Shepherdess Tending Sheep, ca.1878
In this watercolour Homer takes an unusual theme of a shepherdess—posing for the painting—and transforms this idyllic scene into a mesmerizing moment in time. Look at that sky. Homer defies the capabilities of the medium with those grays and an eerie glowing horizon. Homer uses warm tones in the greys, more green than grey, going against the usual instinct to paint a dramatic sky in the usual blue-purple hues. Instead, Homer makes the sky and the green earth below more similar than different, which is surreal. Rain is very near and yet neither the sheep nor the shepherdess seem to be concerned. Again, this has a dream-like quality that is difficult to put into words.
Long Branch, New Jersey, 1869
This composition almost has the feel of a David Lean film. Homer chooses a wide-angle view of a warm summer afternoon at the beach, yet what captivates here is the use of warm tones. The sandy cliff contrasts seamlessly with the deep grass, and the sky itself has yellow glazes all over it. The two ladies, one holding her umbrella up, the other down proves an amusing counterpoint and draws us into the scene, where the breeze ruffles their long dresses and frilly necklaces. Homer also paints all of the background figures with a sense of movement or simple action with subtle variation of tonality and color while using the umbrella as a motif since this was what people did before sunglasses were invented. Homer has an uncanny ability to make the mundane into something that makes us feel like we are standing there, in his shoes...observing what is happening.
Summer Night, 1890
This is such a fun painting yet against that incredible backdrop of the sea at night...the way Homer paints those bright highlights in the water so loosely yet so accurate that we forget we are looking at a painting. The four figures in silhouette watch the ocean with fascination while the two women dance in the foreground to some kind of light source as if by spotlight...the scene has the spontaneity of a camera, and very well may have been photographed. The waves seem to dance themselves.

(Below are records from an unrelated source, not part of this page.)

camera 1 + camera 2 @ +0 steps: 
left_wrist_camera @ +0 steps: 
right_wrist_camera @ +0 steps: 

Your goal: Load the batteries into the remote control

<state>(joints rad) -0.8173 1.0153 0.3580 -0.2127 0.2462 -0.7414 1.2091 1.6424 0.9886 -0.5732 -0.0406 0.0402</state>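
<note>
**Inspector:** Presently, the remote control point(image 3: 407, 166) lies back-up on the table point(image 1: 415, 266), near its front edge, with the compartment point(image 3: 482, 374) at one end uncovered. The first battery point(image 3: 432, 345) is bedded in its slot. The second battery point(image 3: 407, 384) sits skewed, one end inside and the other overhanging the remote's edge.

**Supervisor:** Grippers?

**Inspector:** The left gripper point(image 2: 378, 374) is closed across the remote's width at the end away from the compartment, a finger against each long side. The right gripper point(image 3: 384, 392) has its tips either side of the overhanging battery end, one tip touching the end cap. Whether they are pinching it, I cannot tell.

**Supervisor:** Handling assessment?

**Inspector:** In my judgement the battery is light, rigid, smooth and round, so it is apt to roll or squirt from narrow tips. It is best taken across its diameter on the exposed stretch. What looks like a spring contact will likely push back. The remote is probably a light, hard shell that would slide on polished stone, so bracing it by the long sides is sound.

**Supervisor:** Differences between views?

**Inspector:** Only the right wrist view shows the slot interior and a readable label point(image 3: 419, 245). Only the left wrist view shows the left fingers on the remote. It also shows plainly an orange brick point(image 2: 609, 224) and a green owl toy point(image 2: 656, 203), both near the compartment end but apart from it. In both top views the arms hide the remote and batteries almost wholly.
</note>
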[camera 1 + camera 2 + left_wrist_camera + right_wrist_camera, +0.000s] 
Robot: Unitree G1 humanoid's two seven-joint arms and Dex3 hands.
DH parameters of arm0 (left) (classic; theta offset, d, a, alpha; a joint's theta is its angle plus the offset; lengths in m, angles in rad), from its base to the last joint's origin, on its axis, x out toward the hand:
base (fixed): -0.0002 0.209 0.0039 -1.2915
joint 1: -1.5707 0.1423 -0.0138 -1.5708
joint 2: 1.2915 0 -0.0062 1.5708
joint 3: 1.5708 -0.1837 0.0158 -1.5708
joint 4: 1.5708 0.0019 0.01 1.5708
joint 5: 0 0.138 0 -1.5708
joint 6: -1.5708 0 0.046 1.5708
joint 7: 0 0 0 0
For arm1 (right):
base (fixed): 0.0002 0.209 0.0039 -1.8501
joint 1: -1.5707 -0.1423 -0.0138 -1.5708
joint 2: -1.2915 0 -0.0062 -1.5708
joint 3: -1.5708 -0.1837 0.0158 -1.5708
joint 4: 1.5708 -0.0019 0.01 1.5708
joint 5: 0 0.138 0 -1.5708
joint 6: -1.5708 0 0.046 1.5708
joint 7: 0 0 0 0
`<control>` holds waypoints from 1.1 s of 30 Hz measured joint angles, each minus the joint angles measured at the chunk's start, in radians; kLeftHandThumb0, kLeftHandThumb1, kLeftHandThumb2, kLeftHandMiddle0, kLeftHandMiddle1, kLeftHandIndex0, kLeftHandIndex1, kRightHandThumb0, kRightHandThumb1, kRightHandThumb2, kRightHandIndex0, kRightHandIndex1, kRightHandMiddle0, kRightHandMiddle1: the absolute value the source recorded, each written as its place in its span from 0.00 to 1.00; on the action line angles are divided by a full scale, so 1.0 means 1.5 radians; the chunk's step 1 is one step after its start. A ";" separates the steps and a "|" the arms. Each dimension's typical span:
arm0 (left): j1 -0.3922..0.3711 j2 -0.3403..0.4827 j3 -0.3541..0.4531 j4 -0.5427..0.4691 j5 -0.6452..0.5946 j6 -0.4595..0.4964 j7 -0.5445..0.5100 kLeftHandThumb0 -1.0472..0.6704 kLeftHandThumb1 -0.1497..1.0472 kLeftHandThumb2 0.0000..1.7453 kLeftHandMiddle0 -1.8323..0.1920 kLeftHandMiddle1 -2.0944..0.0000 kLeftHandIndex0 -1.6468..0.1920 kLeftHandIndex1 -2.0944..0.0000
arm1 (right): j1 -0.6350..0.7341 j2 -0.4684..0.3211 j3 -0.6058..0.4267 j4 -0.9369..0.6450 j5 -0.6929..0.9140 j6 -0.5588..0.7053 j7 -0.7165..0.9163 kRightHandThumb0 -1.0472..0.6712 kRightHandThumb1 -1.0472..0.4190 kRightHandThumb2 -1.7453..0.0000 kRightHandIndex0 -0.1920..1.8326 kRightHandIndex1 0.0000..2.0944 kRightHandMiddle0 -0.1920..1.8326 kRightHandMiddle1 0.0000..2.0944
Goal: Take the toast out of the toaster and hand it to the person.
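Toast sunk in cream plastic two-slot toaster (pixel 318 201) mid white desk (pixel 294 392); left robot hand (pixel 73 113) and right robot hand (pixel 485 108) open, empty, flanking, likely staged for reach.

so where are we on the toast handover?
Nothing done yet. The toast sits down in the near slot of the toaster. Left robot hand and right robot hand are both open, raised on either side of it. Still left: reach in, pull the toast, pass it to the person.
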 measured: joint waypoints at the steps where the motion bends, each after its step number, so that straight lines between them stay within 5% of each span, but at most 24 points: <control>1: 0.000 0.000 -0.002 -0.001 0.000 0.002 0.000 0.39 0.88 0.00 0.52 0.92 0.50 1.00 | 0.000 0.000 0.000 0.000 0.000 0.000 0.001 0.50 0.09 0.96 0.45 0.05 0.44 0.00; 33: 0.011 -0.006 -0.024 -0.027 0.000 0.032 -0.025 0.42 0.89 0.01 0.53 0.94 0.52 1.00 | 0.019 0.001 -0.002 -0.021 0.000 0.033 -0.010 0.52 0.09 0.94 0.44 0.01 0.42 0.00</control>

That distant grey-blue night sky balances the busy foreground, and in the end this painting is all about some people having fun at night at the beach...yet somehow more than that. Homer seems to be saying that we all appreciate things differently and that while some observe, some need to be observed themselves, while the sky itself is like a giant backdrop in this outdoor play.
Homer was a unique painter that recorded his world and nature by immersing us into it, using all of the senses...reminding us to appreciate how fleeting time is. Every element in the painting serves this gentle reminder, even the loose brushstrokes...that appreciation of the moment, is not just art but life.